Thanksgiving: Roast Turkey with herb Butter


  • 7 tablespoons butter, room temperature
  • 2 tablespoon each chopped fresh rosemary, sage, and thyme
  • Coarse salt and ground pepper
  • 1 whole turkey (about 12-15 pounds), thawed if frozen, rinsed and patted dry, neck reserved (set aside giblets for stuffing, if desired)


  1. Preheat oven to 350 degrees with rack in the lowest position. Make herb butter: In a small bowl, mix together 4 tablespoons butter with chopped herbs; season generously with salt and pepper.
  2. Prepare and stuff the turkey. Loosen skin: Working from the neck end, slide fingers under skin until you reach the end of the breast, being careful not to tear the skin; rub herb butter under the skin. Fill neck cavity: Place turkey breast side down. Fill neck cavity with stuffing; avoid packing. Close up by folding skin over and fastening with skewers or trussing needles. Tuck wings: Turn turkey over; bend wing tips underneath bird so they stay in place (you may have to break the bones). Loosely fill large cavity with stuffing. Tie legs: Using cotton kitchen twine, tie legs together securely (they will overlap) so bird retains its shape and moisture during cooking.
  3. Lift turkey onto rack; rub with remaining tablespoon butter. Season generously with salt and pepper. Tent turkey loosely with foil. Roast 1 hour, then baste every 30 minutes with pan liquids, until an instant-read thermometer inserted into the thickest part of thigh (avoiding bone) registers 125 degrees, about 3 hours.
  4. Remove foil; raise oven heat to 400 degrees. Continue roasting, basting occasionally, until thigh reaches 180 degrees, 45 to 60 minutes more. Tent with foil if bird browns too quickly; add more water if pan becomes dry. Transfer turkey to a serving platter; cover loosely with foil, and let it rest at least 30 minutes before carving.

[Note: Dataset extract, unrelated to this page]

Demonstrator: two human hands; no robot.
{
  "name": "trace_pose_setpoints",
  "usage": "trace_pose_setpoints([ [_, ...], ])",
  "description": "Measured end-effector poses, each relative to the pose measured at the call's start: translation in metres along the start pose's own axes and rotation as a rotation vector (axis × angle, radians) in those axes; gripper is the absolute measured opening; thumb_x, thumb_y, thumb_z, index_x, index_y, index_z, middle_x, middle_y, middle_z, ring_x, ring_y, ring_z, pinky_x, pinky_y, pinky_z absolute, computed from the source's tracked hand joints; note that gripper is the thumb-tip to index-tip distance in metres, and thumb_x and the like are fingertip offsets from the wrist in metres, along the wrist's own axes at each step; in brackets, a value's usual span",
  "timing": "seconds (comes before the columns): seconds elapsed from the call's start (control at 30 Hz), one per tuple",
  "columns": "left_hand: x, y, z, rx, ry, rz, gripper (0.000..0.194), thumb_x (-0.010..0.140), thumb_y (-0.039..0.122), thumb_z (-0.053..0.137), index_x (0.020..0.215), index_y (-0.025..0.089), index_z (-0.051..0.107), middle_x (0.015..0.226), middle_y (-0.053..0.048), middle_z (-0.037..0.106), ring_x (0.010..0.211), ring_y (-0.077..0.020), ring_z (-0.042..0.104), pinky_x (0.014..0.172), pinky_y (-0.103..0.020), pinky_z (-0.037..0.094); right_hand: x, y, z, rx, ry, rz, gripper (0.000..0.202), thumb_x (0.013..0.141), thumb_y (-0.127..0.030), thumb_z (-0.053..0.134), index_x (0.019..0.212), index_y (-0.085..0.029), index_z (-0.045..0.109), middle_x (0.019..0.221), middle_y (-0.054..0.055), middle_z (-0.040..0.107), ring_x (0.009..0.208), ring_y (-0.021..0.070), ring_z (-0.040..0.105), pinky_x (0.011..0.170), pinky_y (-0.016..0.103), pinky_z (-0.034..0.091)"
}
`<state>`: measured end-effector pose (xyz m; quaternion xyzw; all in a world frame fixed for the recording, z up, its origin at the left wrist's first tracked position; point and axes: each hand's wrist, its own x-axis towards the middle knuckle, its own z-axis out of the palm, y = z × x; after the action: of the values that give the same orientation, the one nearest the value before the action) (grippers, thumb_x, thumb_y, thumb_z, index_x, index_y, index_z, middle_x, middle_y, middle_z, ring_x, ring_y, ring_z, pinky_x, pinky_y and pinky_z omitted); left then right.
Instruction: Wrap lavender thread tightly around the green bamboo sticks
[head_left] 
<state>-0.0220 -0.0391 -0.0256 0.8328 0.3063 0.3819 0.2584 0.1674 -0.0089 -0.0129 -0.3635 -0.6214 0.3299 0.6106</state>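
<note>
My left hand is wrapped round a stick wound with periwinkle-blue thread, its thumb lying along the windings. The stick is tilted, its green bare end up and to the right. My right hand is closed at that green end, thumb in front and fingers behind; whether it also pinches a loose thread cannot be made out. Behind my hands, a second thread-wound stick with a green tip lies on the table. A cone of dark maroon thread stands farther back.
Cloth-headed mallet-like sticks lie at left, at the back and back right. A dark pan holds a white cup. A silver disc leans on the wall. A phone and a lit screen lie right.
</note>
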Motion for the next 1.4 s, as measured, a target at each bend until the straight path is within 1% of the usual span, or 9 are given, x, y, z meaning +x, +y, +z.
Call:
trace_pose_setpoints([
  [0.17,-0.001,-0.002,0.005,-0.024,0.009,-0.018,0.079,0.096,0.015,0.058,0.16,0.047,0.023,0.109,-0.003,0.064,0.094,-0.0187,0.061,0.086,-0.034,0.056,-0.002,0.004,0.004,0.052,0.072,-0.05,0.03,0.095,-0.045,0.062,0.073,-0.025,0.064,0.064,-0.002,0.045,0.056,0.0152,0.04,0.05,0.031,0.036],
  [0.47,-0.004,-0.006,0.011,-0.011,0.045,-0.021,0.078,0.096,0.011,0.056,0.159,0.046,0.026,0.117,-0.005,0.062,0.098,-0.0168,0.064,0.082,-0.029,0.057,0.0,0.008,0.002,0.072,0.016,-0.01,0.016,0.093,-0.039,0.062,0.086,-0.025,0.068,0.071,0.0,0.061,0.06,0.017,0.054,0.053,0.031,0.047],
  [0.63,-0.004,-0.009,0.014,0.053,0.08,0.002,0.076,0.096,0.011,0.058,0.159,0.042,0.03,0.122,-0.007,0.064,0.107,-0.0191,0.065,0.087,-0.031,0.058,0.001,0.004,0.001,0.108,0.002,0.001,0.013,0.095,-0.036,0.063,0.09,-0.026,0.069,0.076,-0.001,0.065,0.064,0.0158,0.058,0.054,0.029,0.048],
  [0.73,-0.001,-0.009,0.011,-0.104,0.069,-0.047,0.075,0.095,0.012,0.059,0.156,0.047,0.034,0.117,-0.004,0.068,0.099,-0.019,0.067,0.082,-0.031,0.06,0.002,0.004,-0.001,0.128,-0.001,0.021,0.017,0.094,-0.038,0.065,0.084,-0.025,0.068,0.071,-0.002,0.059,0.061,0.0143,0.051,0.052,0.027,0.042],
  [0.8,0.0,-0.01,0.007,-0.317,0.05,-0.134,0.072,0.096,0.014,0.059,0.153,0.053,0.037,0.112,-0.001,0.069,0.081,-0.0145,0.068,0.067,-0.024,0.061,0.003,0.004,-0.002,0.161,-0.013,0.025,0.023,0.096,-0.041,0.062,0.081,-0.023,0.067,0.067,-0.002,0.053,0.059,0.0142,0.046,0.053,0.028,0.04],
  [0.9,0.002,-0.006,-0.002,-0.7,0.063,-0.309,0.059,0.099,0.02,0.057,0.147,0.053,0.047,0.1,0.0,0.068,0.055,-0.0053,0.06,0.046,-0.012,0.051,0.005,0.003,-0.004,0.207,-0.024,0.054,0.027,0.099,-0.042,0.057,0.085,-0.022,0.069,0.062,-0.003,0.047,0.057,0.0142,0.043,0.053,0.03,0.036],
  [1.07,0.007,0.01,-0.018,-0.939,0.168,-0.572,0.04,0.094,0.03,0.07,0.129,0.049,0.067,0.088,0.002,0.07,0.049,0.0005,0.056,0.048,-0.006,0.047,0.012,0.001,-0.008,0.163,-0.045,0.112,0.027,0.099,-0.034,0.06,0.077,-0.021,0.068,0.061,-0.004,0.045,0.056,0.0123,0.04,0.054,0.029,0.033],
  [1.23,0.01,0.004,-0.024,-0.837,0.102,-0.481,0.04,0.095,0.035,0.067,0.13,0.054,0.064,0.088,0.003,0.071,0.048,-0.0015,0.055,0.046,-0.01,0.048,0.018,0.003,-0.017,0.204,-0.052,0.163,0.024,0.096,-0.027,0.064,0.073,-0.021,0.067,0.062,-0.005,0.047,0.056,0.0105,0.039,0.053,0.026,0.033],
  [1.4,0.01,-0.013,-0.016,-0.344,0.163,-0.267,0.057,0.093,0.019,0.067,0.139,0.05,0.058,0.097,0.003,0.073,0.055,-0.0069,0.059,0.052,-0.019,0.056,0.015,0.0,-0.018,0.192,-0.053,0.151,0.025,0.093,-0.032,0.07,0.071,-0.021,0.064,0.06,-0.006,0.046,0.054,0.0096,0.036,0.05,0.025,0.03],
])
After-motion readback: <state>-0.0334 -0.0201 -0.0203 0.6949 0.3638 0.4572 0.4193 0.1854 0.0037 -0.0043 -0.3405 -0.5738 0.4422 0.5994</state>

All holidays: Lemon Herb Spatchcock Cornish Hen


  • 2 (2 1/2 lbs) cornish hens
  • 2 cloves Garlic
  • 1 lemon
  • 1 tbsp fresh Rosemary
  • 1/2 tbsp fresh Sage
  • 1/2 tbsp fresh Thyme
  • 1 tsp kosher salt & ground pepper
  • 6 tbsp unsalted butter


  1. Preheat oven to 375 degrees. Remove the giblets from the Cornish hens and place them on a cutting board, breast side down. Using sharp kitchen shears cut down each side of the backbone, starting from the neck end down to the tail. Remove the backbone, pull open the hen, flip it over and lay it flat.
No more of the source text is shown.